Logo que entramos no parque, a poeira do Kahalari toma conta da Nandi. Existem apenas quatro estradas na reserva. Todas são de areia. Como é proibido trafegar off-road, é dessas estradas que pretendemos ver os principais habitantes de Kgalagadi. O animal mais abundante é o springbok ou a cabra-de-leque (Antidorcas marsupialis). Apesar de frágil, essa gazela pode atingir 90 km/h quando perseguida por uma chita ou um leão. O gnu-azul (Connochaetes taurinus) , com uma aparência de boi-cavalo, é outro mamífero bem comum em Kgalagadi.

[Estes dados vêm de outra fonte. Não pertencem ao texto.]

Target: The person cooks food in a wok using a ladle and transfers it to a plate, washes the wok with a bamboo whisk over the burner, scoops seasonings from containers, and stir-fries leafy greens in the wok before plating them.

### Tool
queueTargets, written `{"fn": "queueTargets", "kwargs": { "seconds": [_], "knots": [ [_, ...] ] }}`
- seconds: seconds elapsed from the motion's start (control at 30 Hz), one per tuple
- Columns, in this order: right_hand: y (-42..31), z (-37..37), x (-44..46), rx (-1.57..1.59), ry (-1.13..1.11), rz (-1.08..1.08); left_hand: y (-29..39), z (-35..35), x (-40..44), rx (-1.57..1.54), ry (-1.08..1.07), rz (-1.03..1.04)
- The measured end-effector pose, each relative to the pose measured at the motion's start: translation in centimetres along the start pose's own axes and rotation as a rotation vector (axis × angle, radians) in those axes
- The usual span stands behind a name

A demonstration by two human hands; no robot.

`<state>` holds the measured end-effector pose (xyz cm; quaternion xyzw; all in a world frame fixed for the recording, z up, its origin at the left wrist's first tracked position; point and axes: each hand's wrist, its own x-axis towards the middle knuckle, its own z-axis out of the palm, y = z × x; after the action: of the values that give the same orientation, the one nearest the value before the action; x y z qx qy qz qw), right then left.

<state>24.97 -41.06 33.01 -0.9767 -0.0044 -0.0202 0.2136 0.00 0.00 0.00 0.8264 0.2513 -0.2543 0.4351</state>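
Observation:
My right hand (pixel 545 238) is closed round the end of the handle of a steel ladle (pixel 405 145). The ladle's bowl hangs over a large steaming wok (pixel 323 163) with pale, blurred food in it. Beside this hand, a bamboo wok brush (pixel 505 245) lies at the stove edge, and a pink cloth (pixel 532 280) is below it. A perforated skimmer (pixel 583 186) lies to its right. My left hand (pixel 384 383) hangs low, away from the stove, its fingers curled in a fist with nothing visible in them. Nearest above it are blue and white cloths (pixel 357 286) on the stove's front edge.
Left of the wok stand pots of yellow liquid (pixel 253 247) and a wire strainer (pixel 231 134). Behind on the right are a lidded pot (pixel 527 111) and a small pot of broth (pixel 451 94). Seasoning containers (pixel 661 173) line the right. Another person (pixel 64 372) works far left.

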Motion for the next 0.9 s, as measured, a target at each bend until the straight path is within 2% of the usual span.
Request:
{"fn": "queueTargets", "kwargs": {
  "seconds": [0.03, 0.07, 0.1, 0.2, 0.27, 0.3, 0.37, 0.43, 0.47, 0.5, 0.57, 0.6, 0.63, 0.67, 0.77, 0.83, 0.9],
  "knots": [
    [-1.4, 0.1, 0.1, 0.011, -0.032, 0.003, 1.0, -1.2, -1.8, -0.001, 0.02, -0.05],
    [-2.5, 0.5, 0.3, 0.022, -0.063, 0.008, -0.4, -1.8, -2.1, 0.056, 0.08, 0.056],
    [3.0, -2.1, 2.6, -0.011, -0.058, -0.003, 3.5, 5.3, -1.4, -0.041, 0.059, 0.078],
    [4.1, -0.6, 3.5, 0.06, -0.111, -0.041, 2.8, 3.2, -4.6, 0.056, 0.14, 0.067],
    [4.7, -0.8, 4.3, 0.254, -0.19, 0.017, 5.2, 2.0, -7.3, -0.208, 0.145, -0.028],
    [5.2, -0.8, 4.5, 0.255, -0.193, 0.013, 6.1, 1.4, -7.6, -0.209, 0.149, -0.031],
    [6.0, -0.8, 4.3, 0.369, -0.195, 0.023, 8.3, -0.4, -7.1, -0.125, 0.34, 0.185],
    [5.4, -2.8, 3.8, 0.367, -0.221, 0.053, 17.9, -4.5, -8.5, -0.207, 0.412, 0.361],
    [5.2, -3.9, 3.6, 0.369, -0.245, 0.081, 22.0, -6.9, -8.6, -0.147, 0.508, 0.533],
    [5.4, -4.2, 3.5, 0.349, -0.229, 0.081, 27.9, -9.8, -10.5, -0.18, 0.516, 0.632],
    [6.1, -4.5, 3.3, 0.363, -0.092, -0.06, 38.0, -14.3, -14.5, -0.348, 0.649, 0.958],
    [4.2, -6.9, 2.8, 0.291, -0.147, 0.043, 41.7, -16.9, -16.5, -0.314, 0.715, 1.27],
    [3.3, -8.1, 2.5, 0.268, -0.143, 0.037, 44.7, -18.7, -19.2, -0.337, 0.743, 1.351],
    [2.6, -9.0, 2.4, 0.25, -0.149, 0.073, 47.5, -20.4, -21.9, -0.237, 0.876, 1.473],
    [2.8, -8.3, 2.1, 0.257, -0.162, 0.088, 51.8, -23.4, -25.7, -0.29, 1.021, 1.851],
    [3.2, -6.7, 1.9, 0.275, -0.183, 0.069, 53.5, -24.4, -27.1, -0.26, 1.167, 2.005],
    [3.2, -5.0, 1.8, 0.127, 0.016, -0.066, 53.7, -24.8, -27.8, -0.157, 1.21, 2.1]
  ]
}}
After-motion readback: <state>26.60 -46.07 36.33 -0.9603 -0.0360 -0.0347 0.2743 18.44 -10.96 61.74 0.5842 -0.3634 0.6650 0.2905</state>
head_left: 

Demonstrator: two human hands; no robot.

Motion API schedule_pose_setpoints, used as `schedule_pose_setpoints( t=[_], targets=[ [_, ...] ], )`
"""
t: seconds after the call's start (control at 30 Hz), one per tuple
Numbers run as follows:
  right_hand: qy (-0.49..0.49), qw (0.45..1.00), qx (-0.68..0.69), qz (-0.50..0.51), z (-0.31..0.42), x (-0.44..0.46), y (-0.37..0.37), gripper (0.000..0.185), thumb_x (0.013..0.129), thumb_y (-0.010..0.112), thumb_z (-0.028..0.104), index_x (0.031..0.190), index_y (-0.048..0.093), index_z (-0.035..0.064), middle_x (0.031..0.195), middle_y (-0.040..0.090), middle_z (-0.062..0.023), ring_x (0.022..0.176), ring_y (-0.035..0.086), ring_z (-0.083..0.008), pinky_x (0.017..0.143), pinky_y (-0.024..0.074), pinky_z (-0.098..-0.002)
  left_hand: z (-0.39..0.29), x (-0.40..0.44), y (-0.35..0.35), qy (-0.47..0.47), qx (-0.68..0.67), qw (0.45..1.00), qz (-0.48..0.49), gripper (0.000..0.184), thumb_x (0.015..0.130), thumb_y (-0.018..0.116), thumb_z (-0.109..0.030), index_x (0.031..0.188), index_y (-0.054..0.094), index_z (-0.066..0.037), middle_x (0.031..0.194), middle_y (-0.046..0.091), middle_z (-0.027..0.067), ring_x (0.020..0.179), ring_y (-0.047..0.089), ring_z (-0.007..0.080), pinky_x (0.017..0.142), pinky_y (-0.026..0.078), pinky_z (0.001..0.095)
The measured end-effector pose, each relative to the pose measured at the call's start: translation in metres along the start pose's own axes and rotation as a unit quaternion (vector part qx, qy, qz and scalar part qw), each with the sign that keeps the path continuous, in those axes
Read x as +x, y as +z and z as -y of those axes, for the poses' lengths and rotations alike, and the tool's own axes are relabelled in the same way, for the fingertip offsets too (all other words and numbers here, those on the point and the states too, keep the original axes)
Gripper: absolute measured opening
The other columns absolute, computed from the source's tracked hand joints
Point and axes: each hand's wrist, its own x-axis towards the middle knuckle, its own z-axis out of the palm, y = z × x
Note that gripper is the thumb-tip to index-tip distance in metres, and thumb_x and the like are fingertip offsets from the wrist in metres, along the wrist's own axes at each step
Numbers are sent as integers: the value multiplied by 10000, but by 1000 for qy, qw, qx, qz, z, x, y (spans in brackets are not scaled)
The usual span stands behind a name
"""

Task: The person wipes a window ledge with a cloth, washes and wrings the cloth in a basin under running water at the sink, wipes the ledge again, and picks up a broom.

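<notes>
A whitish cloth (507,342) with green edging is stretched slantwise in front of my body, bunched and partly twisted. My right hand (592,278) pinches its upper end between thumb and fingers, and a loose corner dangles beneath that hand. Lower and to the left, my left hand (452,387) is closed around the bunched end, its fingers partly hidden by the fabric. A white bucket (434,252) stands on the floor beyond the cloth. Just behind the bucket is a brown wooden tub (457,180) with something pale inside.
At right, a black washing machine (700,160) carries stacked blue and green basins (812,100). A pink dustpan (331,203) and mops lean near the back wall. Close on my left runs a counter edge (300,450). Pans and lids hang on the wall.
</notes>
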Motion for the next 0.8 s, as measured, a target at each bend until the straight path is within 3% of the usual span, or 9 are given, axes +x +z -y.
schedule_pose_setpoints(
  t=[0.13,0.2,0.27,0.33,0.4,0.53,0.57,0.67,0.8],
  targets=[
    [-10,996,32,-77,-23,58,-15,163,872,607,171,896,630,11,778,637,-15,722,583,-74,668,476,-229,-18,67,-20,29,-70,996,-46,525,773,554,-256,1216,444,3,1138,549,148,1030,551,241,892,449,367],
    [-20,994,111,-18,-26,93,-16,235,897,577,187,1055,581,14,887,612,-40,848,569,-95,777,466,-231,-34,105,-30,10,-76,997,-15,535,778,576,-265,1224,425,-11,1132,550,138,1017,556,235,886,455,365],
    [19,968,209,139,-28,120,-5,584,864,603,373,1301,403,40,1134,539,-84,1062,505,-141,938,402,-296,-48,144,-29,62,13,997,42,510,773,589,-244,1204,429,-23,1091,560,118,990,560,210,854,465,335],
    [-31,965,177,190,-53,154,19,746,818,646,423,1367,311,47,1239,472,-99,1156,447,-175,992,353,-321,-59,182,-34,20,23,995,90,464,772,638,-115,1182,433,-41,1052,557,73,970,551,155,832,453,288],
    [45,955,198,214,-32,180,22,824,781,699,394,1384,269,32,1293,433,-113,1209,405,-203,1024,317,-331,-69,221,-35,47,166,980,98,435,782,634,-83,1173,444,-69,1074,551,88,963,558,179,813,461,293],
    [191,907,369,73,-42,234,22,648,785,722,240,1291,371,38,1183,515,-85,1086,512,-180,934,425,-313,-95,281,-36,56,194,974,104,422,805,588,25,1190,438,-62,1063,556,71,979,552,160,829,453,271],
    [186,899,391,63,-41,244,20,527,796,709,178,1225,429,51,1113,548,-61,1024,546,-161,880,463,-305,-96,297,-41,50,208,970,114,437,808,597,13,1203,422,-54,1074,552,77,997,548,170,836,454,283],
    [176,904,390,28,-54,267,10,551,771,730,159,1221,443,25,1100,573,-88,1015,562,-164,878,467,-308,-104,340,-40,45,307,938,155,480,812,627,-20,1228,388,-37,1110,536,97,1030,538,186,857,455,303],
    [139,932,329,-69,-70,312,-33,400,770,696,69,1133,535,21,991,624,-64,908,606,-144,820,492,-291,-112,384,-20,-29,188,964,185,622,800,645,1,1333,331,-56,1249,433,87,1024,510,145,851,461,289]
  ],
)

Em qualquer parque é indispensável uma troca constante de informações entre os visitantes. Ao cruzar o primeiro veículo, somos avisados que três guepardos ou chitas (Acinonyx jubatus) estão sob a sombra de uma frondosa árvore, a poucos quilômetros adiante. É quase impossível ver, a olho nu, os felinos, mas com a objetiva 500 mm consigo observar um pouquinho do contorno. Após alguns minutos em silêncio, um chita, mais curioso e menos preguiçoso, levanta a cabeça e senta sobre suas patas traseiras (foto). A espiada dura apenas quatro segundos, tempo suficiente para captar algumas imagens. As duas outras chitas permanecem deitadas, quase que invisíveis.

O bicho mais procurado por todos é o leão. Aqui, o leão é diferente, pois o macho adulto possui uma elegante juba preta. A razão seria uma melhor camuflagem, pois ele pode se misturar com a cor escura dos troncos das acácias. Os leões daqui também são maiores em tamanho. Acredita-se que as longas distâncias que eles devem percorrer em busca do jantar (leia antílopes) sejam a maior responsável pelo porte atlético do majestoso felino.

Nosso desejo de descobrir um leão de juba preta é tão grande que, em poucas horas, o encontramos. Tomamos um susto enorme, pois o bicho está deitado, na sombra, a apenas um metro de distância da estrada. De tão perto, quase não o percebemos. Parece estar entediado com o calor, pois até mesmo nossa barulhenta marcha à ré não o distrai. Continua dormindo e apenas abre um olho para verificar a companhia.

O movimento de outros veículos que encostam ao lado da Nandi faz com que o leão finalmente levante a cabeça por alguns minutos. Só aproveita a ocasião quem está com a câmera preparada.

Se esse leão dorminhoco é uma bela surpresa, a descoberta dos próximos dois leões é um espanto maior. Quando chegamos, na hora do por do sol, na pousada !Xaus, dois jovens machos aproximam-se do lago salgado (seco 364 dias por ano) para beber em um ponto de água. A caminhada, cruzando a planície salgada, é lenta e demora vários minutos. Todos que assistem o espetáculo evitam qualquer ruído ou movimento. Único desafio: a luz do dia desaparece em uma velocidade maior do que a dos leões. Mesmo assim, conseguimos algumas belas imagens. Os dois animais permanecem ao redor do ponto de água por meia hora e depois, já na escuridão, saem para caçar.

Um dos jovens leões dá várias voltas ao redor do ponto de água e bebe diversas vezes.

Mesmo não sendo um experto observador de aves, fico impressionado com as dezenas de espécies de pássaros de Kgalagadi. Um dos espetáculos mais marcantes é a caça do falcão peneireiro. Aproveitando um forte vento de frente, ele fica parado no ar, com asas abertas, na espera de algum movimento. Quando vê uma presa na planície, mesmo se a 100 metros de distância, ele mergulha vertiginosamente e a agarra com as patas. Ele não come sua refeição no chão, prefere levá-la para o ar.

O falcão peneireiro de olho branco (Falco rupicoloides) é um exímio caçador e consegue capturar largatixas com facilidade.